三十歳を過ぎたころ、心身の不調が続いたせいでずっと好きだった語学の勉強ができなくなってしまい、新しい趣味を見つけようと模索していた。
唯一興味が持てそうだったことは食だった。
世界中の色々な言語や文化に触れたおかげで、世界の様々な食文化について知り、実際に食べてみたいと思ったのだ。
三十二歳のとき、大学生のころに買ったけどあまりにも怖くて食べられなかった臭豆腐に再挑戦してみた。
まるで動物園を思わせるようなあまりの臭さに家の中で異臭騒ぎを起こしてしまったが(苦笑)、意外と食べられる味であった。
だが、これがきっかけとなって、その後世界中の様々な発酵食品を食べた。マムトムやニョクマムのようなベトナムの調味料を買ってみたり、八丁味噌の味噌蔵に行ってみたり、当時調べたことをまとめた記事の総数は百を超える。

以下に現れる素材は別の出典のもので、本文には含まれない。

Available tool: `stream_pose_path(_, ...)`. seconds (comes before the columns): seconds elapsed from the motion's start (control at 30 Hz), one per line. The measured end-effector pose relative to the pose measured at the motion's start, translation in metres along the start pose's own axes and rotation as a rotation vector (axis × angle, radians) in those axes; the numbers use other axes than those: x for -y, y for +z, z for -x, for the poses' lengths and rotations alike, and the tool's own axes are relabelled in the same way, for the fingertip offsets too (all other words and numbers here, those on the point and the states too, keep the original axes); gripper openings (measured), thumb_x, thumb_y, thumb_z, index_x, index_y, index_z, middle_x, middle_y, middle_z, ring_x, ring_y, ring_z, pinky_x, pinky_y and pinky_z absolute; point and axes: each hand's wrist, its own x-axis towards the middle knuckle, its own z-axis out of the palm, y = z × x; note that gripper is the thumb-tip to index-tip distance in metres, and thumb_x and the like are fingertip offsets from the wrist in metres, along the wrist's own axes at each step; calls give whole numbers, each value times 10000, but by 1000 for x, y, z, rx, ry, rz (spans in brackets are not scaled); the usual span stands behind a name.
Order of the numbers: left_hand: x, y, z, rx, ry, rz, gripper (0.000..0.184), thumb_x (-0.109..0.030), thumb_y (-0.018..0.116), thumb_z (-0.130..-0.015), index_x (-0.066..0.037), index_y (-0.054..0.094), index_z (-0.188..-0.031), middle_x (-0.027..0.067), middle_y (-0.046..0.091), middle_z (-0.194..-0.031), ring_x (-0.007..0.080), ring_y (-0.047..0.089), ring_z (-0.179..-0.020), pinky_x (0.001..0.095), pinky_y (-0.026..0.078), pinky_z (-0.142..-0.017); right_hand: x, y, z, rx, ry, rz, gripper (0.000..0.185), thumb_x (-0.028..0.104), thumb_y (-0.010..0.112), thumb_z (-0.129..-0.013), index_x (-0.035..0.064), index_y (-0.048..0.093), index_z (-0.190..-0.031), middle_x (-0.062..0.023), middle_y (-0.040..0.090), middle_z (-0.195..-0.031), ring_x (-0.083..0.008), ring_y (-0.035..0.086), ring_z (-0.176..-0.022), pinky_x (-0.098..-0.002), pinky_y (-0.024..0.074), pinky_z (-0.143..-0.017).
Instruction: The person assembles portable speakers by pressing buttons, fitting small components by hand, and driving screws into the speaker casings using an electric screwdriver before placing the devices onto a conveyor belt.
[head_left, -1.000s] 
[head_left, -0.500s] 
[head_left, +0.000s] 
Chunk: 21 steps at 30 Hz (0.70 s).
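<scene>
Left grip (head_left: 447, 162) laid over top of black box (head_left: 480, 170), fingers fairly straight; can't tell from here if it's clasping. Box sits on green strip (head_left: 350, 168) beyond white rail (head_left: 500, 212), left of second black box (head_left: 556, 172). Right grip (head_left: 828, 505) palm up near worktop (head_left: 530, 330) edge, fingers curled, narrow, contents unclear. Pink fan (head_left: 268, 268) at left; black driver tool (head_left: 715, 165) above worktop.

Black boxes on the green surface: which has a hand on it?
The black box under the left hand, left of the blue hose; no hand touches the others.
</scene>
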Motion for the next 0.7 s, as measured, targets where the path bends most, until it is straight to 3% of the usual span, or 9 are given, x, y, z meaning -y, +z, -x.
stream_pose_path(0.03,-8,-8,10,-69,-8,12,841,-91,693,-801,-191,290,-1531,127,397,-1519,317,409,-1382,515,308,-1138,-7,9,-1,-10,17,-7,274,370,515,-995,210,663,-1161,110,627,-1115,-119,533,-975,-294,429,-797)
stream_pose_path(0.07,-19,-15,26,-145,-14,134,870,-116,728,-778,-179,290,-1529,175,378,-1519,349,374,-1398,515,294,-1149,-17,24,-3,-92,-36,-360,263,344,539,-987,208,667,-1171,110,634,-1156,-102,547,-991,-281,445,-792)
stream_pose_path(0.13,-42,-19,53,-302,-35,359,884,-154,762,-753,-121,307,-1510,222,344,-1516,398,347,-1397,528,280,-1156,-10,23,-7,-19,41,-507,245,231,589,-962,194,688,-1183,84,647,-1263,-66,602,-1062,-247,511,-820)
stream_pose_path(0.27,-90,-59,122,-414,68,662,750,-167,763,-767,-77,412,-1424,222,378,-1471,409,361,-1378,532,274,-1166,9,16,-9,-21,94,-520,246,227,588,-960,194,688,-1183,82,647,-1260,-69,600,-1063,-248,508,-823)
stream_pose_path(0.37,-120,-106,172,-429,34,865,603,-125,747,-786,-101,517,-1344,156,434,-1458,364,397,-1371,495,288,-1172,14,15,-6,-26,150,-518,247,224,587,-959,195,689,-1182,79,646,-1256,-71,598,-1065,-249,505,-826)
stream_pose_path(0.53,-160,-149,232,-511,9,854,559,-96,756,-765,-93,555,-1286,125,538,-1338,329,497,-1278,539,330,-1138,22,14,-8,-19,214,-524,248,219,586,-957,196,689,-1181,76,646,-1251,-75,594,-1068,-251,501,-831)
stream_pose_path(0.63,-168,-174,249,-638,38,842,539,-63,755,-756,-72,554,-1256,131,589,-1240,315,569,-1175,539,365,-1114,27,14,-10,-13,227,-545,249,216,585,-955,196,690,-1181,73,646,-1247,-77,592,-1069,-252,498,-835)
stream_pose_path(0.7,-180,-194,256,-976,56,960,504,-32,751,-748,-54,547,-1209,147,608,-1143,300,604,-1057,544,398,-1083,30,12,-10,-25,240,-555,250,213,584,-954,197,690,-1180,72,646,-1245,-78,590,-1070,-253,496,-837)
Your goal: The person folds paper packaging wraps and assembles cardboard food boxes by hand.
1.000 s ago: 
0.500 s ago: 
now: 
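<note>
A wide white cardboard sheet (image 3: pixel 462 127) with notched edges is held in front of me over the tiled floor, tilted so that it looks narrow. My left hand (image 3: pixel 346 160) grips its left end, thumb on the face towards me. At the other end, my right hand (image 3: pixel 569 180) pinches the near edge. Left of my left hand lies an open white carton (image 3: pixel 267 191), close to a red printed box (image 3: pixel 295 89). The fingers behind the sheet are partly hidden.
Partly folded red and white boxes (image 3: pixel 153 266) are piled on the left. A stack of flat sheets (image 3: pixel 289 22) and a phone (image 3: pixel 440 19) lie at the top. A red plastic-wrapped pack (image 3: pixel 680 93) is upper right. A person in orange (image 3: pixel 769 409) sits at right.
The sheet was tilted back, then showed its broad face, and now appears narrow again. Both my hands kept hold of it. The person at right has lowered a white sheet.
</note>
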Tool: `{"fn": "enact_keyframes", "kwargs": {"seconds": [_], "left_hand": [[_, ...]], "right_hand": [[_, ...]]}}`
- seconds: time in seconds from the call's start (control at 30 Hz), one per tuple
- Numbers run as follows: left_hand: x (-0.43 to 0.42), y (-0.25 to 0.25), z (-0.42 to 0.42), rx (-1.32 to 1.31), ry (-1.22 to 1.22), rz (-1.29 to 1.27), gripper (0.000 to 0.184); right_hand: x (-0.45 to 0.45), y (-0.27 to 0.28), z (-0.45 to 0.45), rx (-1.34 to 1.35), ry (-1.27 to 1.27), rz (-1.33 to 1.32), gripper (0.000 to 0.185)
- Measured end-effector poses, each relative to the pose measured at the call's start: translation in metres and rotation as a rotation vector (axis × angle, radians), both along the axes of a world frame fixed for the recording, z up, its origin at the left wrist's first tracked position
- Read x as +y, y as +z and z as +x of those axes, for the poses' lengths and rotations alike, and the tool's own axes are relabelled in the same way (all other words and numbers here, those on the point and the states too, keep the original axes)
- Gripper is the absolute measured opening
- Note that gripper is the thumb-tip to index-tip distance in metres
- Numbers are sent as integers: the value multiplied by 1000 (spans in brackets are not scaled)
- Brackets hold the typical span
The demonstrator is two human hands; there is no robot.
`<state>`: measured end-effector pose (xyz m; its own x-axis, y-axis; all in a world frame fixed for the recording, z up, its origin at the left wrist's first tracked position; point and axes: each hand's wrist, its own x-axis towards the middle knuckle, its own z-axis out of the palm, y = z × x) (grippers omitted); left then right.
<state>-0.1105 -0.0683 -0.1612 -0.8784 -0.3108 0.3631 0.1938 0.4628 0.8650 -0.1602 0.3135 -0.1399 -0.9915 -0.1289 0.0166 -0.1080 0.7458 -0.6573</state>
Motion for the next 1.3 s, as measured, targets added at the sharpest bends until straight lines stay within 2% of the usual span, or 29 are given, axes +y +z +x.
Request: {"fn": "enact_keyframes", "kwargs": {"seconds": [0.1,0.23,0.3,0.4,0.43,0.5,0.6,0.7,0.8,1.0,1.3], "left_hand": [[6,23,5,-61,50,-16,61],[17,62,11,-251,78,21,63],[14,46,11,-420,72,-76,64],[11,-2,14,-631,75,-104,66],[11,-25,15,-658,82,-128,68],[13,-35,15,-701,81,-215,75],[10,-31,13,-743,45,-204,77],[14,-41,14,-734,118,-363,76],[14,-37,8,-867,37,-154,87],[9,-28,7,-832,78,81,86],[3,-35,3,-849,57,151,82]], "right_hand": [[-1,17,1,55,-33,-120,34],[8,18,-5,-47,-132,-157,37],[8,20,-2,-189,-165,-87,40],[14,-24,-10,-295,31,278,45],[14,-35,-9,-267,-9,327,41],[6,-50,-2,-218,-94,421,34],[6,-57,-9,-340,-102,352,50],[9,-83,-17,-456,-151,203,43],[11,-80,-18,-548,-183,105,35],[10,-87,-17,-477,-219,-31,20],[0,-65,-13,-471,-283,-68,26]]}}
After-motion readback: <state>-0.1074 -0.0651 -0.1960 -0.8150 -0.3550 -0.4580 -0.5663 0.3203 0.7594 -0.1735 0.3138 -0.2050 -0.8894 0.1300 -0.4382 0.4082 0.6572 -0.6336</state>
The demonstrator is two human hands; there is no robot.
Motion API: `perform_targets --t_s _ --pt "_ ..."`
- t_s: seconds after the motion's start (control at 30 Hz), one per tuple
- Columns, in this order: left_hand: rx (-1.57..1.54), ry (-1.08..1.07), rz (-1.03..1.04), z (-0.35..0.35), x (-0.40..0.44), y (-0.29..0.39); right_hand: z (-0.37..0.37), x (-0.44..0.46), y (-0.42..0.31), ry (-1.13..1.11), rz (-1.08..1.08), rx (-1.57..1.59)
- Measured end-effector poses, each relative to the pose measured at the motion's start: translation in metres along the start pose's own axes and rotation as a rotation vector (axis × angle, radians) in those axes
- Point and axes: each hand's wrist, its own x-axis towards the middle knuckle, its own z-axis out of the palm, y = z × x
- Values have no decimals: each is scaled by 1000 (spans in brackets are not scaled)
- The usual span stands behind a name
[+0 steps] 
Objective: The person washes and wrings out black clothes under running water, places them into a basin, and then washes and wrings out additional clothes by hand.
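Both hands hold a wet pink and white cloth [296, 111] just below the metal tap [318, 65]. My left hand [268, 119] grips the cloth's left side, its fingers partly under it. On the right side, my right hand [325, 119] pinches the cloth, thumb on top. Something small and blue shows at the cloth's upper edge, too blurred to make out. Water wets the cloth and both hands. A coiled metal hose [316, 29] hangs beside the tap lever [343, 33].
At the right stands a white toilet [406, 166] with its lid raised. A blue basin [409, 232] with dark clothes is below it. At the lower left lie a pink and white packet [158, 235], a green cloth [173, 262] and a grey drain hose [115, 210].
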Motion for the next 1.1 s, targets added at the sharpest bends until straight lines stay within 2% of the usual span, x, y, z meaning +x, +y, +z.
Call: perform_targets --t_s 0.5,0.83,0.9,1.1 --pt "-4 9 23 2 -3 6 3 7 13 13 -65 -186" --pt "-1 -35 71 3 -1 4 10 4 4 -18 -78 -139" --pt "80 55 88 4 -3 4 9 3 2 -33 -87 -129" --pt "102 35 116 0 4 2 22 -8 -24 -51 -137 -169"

知らないことについて知るのは楽しかったし、何より気分転換になった。
そして、その後しばらくして、また言語学に戻ってくることができた。
思ったのだが、どんなに好きなことでも、人間ずっと同じことをやり続けると、やはりどうしても飽きてくるしうんざりもする。
たまにはまったく違うジャンルのことに触れてみると、一見関係のないような点と点が有機的につながって、新たな気づきを与えてくれる場合がある。
何事も学びであり、どんな学びも無駄にはならない。
自分が知らないことにどの程度興味を持てるかでその後の人生の豊かさが決まる、とさえ思っている。